[548] in linux-net channel archive
double (un)lock on device queue - skb probs.
daemon@ATHENA.MIT.EDU (Paul Gortmaker)
Tue Jun 20 13:33:24 1995
From: Paul Gortmaker <Paul.Gortmaker@anu.edu.au>
To: linux-net@vger.rutgers.edu
Date: Wed, 21 Jun 1995 01:22:39 +1000 (EST)
I noticed that while bashing out some tests, that I was able to generate
a lot of "double lock on device queue" messages. (I also got a single
"double unlock on device queue" once, which is even scarier.)
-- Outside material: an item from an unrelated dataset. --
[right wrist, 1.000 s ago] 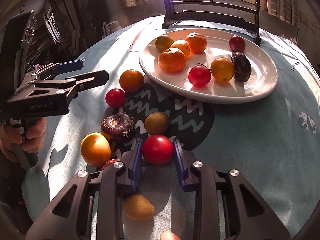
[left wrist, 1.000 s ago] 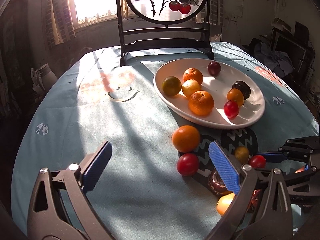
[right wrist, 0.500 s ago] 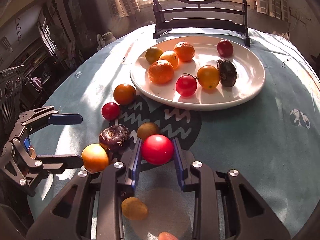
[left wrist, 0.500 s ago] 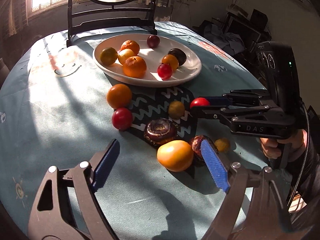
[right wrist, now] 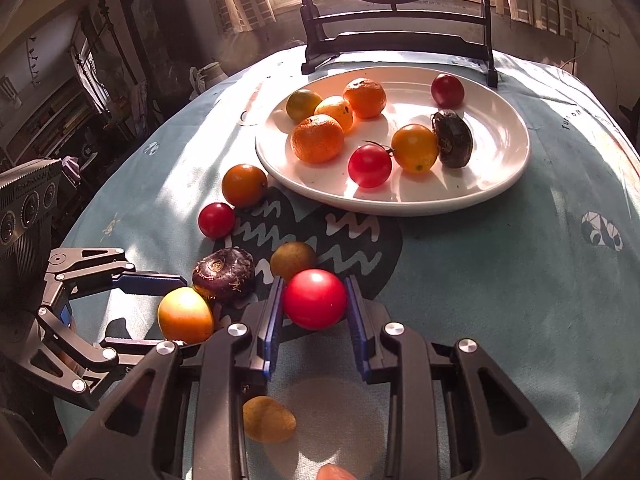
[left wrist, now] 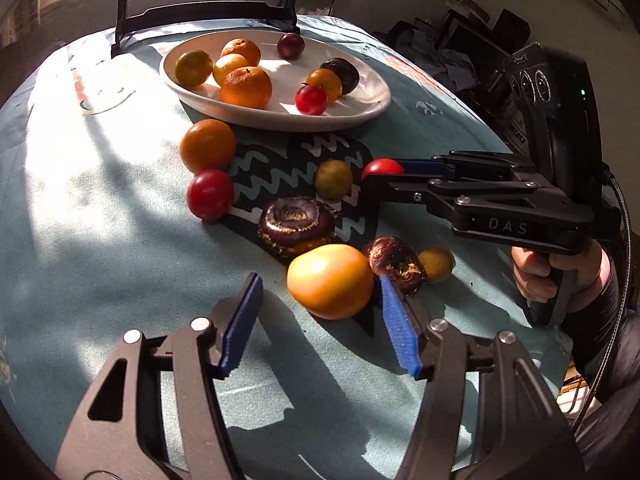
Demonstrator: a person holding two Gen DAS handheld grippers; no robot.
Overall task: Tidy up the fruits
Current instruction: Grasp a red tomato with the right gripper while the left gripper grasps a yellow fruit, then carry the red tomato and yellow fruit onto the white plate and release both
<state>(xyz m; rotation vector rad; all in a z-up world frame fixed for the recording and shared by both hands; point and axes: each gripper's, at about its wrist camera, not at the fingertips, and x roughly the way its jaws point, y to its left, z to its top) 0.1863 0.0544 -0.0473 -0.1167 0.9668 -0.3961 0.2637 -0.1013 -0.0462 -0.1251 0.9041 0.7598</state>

I figured that it was something that I managed to break in some obscure
way with my patches, but when I went to a clean v1.2.10, it was still
there. I then went back and rebuilt a clean 1.2.8, but it too did the
same thing. And sure enough, 1.3.3 suffers from it as well. (gcc-2.5.8
was used in all cases)
The test was a simple:
rsh otherhost 'cat linux-1.3.0.tar.gz' > /dev/null
contained in a loop.
This is from stock 1.2.10, after stopping the test. Note that even after
the network is quiet, there is still >1MB left in stale skb's. Also note
the number of "free while locked events" is huge. If you wait long enough
all the memory gets eaten up and you grind to a halt. Not good.
Networking buffers in use : 754
Memory committed to network buffers: 1281318
Network buffers locked by drivers : 14
Total network buffer allocations : 735285
Total failed network buffer allocs : 0
Total free while locked events : 1781
System is a 486DX33, 16MB, 79c970/lance on 7.15MHz ISA bus. The box that
is issuing the rsh is a lowly 4MB unit with a NE2k card, running 1.3.3
and it doesn't complain. Everything drops to zero on the NE2k when you
stop the test (except the total allocations of course) - Hence I suspect
that it is something in the lance driver.
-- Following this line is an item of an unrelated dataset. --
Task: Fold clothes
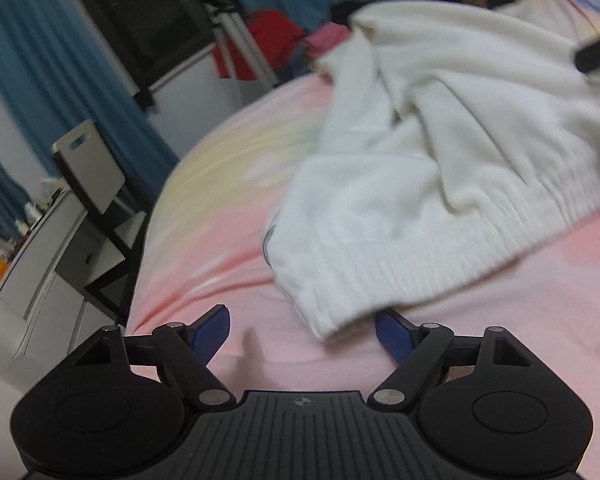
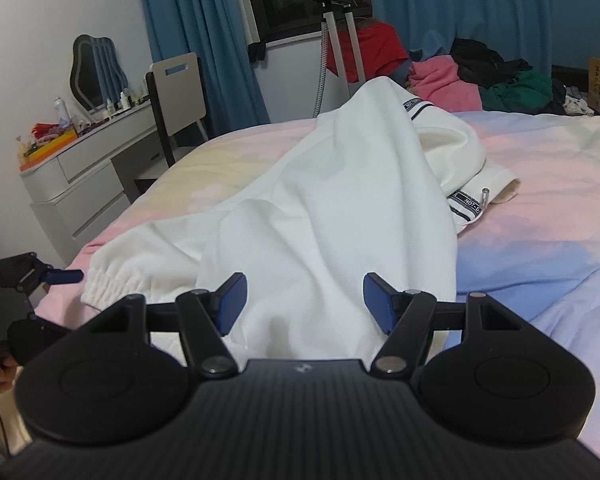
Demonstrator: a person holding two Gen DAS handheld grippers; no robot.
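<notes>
A white knit sweater (image 1: 440, 160) lies crumpled on a pink pastel bedsheet (image 1: 220, 240). My left gripper (image 1: 304, 330) is open low over the sheet. A corner of the sweater's ribbed hem (image 1: 380, 264) droops between its blue pads, close to the right one and not pinched. In the right wrist view the sweater (image 2: 340, 200) rises in a heap ahead. My right gripper (image 2: 306, 302) stands open with a fold of the white cloth filling the gap, and both inner pad faces still show. The left gripper's blue fingers (image 2: 64, 276) show at the left beside the ribbed hem corner (image 2: 104, 280).
The bed's left edge drops to a grey chair (image 2: 180, 92) and a grey dresser (image 2: 88, 176) crowded with bottles. A steamer stand (image 2: 340, 40) and a pile of red, pink, black and green clothes (image 2: 480, 76) sit behind the bed. Blue-lilac sheet (image 2: 540, 240) stretches to the right.
</notes>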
Now here is what (I think) is happening. During an xmit, most drivers
peel the data out of the skb via memcpy() or whatever, and then do
a dev_kfree_skb(skb, FREE_WRITE) before exiting the xmit function.
However, the lance (and the tulip) driver hold onto the Tx skb until
the interrupt handler rec's a Tx-done interrupt. My two guesses are that
the lance driver is munging its internal skb list under heavy Tx activity,
or something deep in the net code is shuffling the skb's after the Tx
function completes, and hence the lance's personal Tx skb list goes
out of sync. Either way this is bad. I spent a while looking at the
code, but nothing jumped off the page at me.
Paul.